なお、このインデックではTf-1が分母となっているので、Tf-1の減少によりインデックス値は上昇する。iNPHの診断感度は76%、特異度は73%であった。重要な点は、本疾患と鑑別すべき認知症であるアルツハイマー病と高い有意差(p=0.001)を示したことである(図3B)。 また、血清型Tf-2は全く変化しないのに対し、脳型Tf-1のみが減少していたことは、両Tfアイソフォームの独立した代謝回転を示唆している。

Tf-1およびTf-2の産生組織

 脳型Tf-1は、髄液にのみ検出されることから、中枢神経系内で生合成されると考えられた。そこで、抗Tf抗体を用いた免疫組織化学を行った。その結果、髄液産生を行う脈絡叢上皮細胞が強く染色された(図4A)。脈絡叢は毛細血管に富む組織であり、血管を一層の上皮細胞(脈絡叢上皮細胞)が覆っている。この上皮細胞は、1日あたり600mLの髄液を産生するが、髄液腔の体積は150mLにすぎないことから、髄液の活発な代謝回転(産生・吸収)が示されている。従って、脳型Tf-1は同細胞で生合成され、髄液中に分泌されると考えた。一方、血清型Tf-2の由来については、Tf-2と血清Tfの糖鎖パターンがマイナー成分まで良く一致すること、Tfの血中濃度は髄液の30倍であることから、血中から髄液への受動的拡散メカニズムを想定しうること、の2点から血清型Tf-2は血清から由来すると考えた(図4)。

図4 脳型TFは脈絡叢に、血清型は血液に由来する

髄液産生組織である脈絡叢を抗Tf-1抗体で染色した(茶色のシグナル)。毛細血管を覆う一層の脈絡叢上皮細胞が強く染色された(A)。従って、脳型Tfは脈絡叢に由来し、血清型Tfは血液に由来するとの仮説を立てた(B)。
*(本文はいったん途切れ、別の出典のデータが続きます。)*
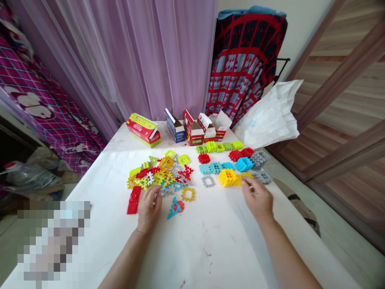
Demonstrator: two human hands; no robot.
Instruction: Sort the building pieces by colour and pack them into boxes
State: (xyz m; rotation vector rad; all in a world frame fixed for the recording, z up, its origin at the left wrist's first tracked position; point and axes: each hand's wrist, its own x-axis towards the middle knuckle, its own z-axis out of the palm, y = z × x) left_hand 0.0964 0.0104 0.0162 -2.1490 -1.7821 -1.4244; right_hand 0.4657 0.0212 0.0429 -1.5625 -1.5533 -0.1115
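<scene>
At the near edge of a mixed pile of interlocking plastic building pieces (162,172) is my left hand (148,206). Its fingers are curled; whatever lies between them, if anything, is too small to make out. A red flat piece (134,200) lies left of that hand, and a blue triangular piece (173,208) to its right. My right hand (259,198) has thumb and fingers pinched on a yellow building piece (247,176) at the end of a yellow row. Beside it stands a yellow block (227,177), with grey pieces (262,176) just behind the hand.
Sorted green (212,146), red (204,158) and blue (244,164) pieces lie in rows behind. Several small boxes (144,130) line the table's back edge. A white bag (270,116) stands at the back right. A pixelated patch covers the table's left side.
</scene>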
 iNPHとコントロールの髄液でTf総量をサンドイッチELISAで測定しても有意差はなかった。これは総Tf量にしめる血清型Tf-2の含量が多いため、髄液型Tf-1の変化が見えなくなったためである。すなわち、糖鎖部分を区別してマーカー探索することが今後は求められると思われる。プロテオミクスから“グライコ”プロテオミクスへと時代が変化しつつあると考えている。

脳型糖鎖

 我々は、髄液中に脳型糖鎖を持つ糖タンパク質を多数見出している。脳型糖鎖は、中枢神経系で生合成されると考えられるので、これらの脳型糖タンパク質は中枢神経系疾患のマーカーになり得ると思われる。事実、いくつかの脳型糖タンパク質が特定の疾患で変化することを見出している。脳型トランスフェリン1(Tf-1)を含めた、これらマーカー糖タンパク質が持つ病理学的あるいは生理学的意義を明らかにする研究を進めている。